Category: Biotech

BIND Therapeutics Provides Clinical Update for BIND-014 and 2015 Strategic Overview

– Enrolled first NSCLC patient with KRAS mutation in phase 2 KRAS mutant or squamous histology NSCLC trial based on encouraging clinical activity from ongoing phase 2 trial with goal of rapid advancement to pivotal studies – – Initiating Phase 2 clinical trials in a broader array of tumors with a rationale for BIND-014 activity, including cholangiocarcinoma, cervical cancer, bladder cancer and head and neck cancer – – Reported topline clinical activity and safety data for BIND-014 in mCRPC, providing further validation for the differentiated Accurin platform – – Achieved development milestone as part of the Pfizer collaboration –

CAMBRIDGE, Mass.-- BIND Therapeutics, Inc. (BIND), a clinical-stage nanomedicine platform company developing targeted and programmable therapeutics called Accurins™, today announced its 2015 strategic overview and enrollment of the first patient expressing a KRAS mutation in a global, multicenter two-tiered phase 2 trial with BIND-014 in non-small cell lung cancer (NSCLC) patients with KRAS mutant tumors (mutated Kirsten ras oncogene homolog) or squamous histology.

The trial was driven by positive results from the phase 2 trial in NSCLC presented at the EORTC-NCI-AACR Annual Symposium in Barcelona on November 19, 2014, with a confirmed objective response rate of 22 percent (n=9); one KRAS mutant NSCLC PR was also seen in the phase 1 trial with BIND-014, yielding a combined total response rate of 30 percent (n=10). Results from the phase 2 trial also suggested meaningful differentiation in NSCLC patients with squamous histology when compared to historical docetaxel results. BIND-014 results presented at EORTC-NCI-AACR also demonstrated a disease control rate of 66 percent and overall survival of 11.1 months (n=9) in NSCLC patients with squamous histology. BIND intends to begin accruing NSCLC patients with squamous cell histology in the two-tier phase 2 trial in 1Q 2015.

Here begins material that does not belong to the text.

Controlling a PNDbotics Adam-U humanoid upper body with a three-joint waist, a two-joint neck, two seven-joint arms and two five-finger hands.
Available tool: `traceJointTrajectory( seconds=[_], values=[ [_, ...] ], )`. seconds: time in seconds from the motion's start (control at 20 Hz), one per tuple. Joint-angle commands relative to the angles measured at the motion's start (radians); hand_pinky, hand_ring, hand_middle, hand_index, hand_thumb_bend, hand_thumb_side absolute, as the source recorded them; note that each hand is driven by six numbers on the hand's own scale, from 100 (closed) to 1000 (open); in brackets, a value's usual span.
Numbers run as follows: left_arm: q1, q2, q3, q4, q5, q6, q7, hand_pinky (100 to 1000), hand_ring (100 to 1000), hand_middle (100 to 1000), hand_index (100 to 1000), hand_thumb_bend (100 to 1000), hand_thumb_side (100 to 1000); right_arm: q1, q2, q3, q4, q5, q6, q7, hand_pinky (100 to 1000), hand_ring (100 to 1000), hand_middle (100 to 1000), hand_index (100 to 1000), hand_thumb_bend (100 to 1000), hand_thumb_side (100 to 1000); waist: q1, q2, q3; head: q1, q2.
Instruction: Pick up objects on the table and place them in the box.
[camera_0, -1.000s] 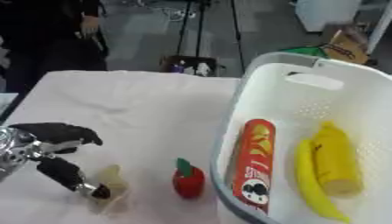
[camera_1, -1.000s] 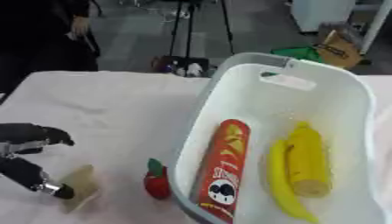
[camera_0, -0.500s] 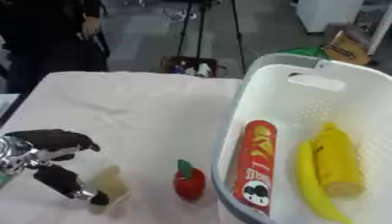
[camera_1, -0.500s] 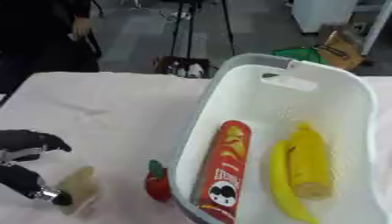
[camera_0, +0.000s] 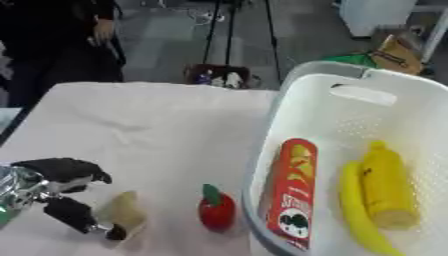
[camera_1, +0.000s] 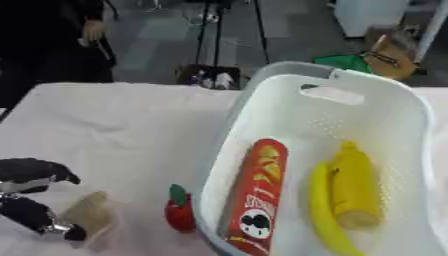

“We are pleased to see these phase 2 data for BIND-014 demonstrating that our Accurin technology is providing on-target anti-tumor activity with meaningful reductions in the incidence and severity of side-effects expected from conventional drugs,” said Hagop Youssoufian, M.D., chief medical officer at BIND Therapeutics. “Accordingly, we have devised a development plan in 2nd line NSCLC that we believe allows us to rapidly advance BIND-014 to phase 3. In addition, we are devoting significant resources to the advancement of BIND-014 in carefully selected tumor types with significant unmet need and a strong rationale for BIND-014 activity. Cytotoxic and anti-mitotic agents remain an integral part of therapy for most patients with cancer. We believe that these agents’ proven benefits can be significantly enhanced with our Accurin platform by achieving greater potency and less off-target toxicity. This is in addition to potential applications of the Accurin technology to other targets in cancer and non-cancer therapeutic areas, including many that are intractable with currently available approaches.”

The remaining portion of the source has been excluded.